Some thoughts on a couple of recent injuries that have flown below the Brett Favre radar this week.…
Tyrone McKenzie, a third-round pick by the Patriots, suffered a torn ACL in mini-camp last week. And Stanley Arnoux, a fourth-round pick by the Saints, tore his Achilles tendon, also in minicamp. In theory, if the Patriots and Saints were so inclined, they could try to negotiate differently when it comes to hammering out contracts for both players prior to training camp. However, the union has been vigilant in requiring agents to obtain injury-protection forms before players participate in minicamps or any other offseason activities that require some activity. The forms state that teams will negotiate with players as if no such injury occurred. Chances are extremely high that McKenzie and Arnoux signed such forms prior to camp.
The verbiage of these forms, although appearing to be standard, has now become a negotiation in itself, especially for first-round picks. Agents want language reflecting an increase off last year’s picks, a locked-in number based on this year’s picks, or any other sort of protection. Teams do not want to be boxed in by contracts from other teams and would like to leave it as broad as possible. The premise is the same: The player will not be disadvantaged at the negotiating table by participating and becoming injured in mini-camps and offseason workouts.
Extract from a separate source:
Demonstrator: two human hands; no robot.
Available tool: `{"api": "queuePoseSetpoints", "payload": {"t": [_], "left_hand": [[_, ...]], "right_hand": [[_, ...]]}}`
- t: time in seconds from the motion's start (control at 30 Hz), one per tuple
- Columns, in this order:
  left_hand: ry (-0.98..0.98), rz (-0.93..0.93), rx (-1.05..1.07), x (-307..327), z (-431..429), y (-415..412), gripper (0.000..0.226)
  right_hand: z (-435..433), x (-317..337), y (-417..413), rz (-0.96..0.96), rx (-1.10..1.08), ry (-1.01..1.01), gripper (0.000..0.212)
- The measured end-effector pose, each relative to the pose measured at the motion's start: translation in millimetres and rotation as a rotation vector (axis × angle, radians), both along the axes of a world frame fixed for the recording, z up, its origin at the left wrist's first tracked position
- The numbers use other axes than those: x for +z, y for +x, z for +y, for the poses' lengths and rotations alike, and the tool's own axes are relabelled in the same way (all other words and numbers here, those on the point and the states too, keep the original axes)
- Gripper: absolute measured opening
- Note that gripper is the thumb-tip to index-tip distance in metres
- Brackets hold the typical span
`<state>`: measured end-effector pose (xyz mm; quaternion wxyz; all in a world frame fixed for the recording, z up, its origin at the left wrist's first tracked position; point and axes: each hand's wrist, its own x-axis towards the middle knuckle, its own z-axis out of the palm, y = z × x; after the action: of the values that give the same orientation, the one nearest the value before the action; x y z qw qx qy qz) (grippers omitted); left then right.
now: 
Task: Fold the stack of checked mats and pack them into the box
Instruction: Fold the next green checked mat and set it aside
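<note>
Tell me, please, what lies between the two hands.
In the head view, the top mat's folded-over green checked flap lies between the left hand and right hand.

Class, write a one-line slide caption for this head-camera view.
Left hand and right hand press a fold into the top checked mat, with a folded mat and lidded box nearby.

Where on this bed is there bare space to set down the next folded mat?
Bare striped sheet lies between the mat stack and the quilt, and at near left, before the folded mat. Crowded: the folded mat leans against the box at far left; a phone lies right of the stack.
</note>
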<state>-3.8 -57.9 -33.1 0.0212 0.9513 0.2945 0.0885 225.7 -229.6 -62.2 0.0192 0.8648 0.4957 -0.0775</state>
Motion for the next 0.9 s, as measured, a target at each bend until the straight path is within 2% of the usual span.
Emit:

At the Packers, I would always point to the ultimate case of fairness in this regard. The team’s first-round pick of the 1994 NFL Draft was Aaron Taylor, a player who suffered a season-ending injury in his first mini-camp. Not only did the Packers treat him as if the injury never occurred, he received a four-year deal (preferable to the five-year deals that first-rounders usually sign), which allowed him to enter free agency a year earlier than almost all first-round players. With this precedent of extreme fairness, I never met any resistance at the Packers about the wording of our injury-protection forms.
The forms are actually good liability mechanisms for the teams as well. For instance, in the event a player suffered a severe injury in mini-camp or workouts – such as something truly career-ending or even life-threatening – the team would only be liable for the amount described in the forms, pegged at the place where the player was drafted. The limited liability aspect of these forms would protect the team from catastrophic events.
McKenzie will be paid a contract reflecting the 97th player taken in the 2009 Draft (he was also the first compensatory selection in the draft).